Politicians in St. Paul may have a lightened week ahead, but members of both the House and Senate face some tough decisions in the Minnesota Legislature.
The REAL ID Act will be making its way through The Civil Law and Data Practices Committee at 9a.m. on Monday, April 25, 2016. The act was enacted in 2005 in the post 9/11 era where the Federal Government was trying to tighten security in the Country. As reported by Alpha News, Minnesota is one of four States who have not complied with the Federal Regulation. As it stands, current Minnesota Driver’s License do not meet Federal regulations. It could pose a problem as the REAL ID’s will be required to travel. Governor Dayton was granted an extension until 2018 to get the program underway in Minnesota. The bill, sponsored by Rep. Smith (R-Maple Grove), will be discussed in room 10 of the State Office Building to go over changes in fees, identification requirements, rule-making requirements, and reports to the legislature.
Senators will be locked and loaded as they prepare to take on an important topic in the Senate Judiciary Committee on Tuesday, April 26, 2016. Sen. Latz (D- St. Louis Park) will be taking aim at gun owners across the State as he introduces legislation for criminal background checks and for restrictions on gun ownership.
S.F. 2493 will require criminal background checks for the transfer of gun ownership. The law will enact penalties for those who complete the transfer without background checks.

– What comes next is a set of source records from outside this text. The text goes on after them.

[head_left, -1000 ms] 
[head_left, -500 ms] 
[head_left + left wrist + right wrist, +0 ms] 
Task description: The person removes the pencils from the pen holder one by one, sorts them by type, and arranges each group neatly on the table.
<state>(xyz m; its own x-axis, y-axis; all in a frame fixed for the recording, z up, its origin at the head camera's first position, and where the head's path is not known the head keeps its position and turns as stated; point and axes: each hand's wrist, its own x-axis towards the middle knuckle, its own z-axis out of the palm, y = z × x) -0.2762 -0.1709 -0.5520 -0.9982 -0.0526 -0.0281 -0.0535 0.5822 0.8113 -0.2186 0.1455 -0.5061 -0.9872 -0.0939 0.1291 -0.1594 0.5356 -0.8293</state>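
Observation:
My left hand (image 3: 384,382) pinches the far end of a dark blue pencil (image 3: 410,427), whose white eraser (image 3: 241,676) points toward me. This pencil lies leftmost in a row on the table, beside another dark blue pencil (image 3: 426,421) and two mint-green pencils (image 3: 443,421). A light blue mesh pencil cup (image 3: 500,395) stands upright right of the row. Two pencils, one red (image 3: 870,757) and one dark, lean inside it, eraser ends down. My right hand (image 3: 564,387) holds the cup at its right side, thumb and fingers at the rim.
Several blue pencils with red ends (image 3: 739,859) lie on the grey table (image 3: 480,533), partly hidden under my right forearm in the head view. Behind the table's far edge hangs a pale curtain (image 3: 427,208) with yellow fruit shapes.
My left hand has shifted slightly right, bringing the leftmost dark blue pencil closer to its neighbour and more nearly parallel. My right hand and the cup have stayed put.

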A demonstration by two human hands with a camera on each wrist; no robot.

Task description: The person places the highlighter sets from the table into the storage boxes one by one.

A first conviction will be charged with a gross misdemeanor. A second conviction is more substantial as an individual may be found guilty of a felony, can me imprisoned for up to two years, and can also be subject to a fine of up to $5,000.
Exclusions apply in cases of historical collections, repair, between licensed dealers, a loan between law enforcement, and between hunters (for a period of 12 hours).
The law sets out specific instruction on how and to whom guns may be transferred.
S.F. 2980 is introduced as a voluntary database and gun violence protectant orders. One section of the bill will create a database of individuals who voluntarily admit that they wish to be denied a gun permit and want to be denied the option of purchasing a gun. The database will be run by the Commissioner of Human Services. Local law enforcement agencies will have access to the database, but only on an individual request. The bill also lays out the duties of the Commissioner in running the database, duties of law enforcement in a voluntary gun transfer.
Gun Violence Protective Orders allows individuals to petition the Court to ban another individual from having a gun for a determined period of time. The individual that is filing the petition must prove that an individual poses a danger to themselves or others. The order can be issued for having a history of making threats to having an arrest record. If a person is issued a gun violence protective order, they have 24 hours to transfer their guns to a licensed dealer or law enforcement.
If an individual is caught lying to the Court when petitioning for the order, they will be charged with a misdemeanor. If a person violates the order, they will be charged with a misdemeanor and will not be allowed to own a gun for five years.
The Senate Sergeant of Arms will be at the door handing out tickets before 8:30 a.m. as seats will be limited.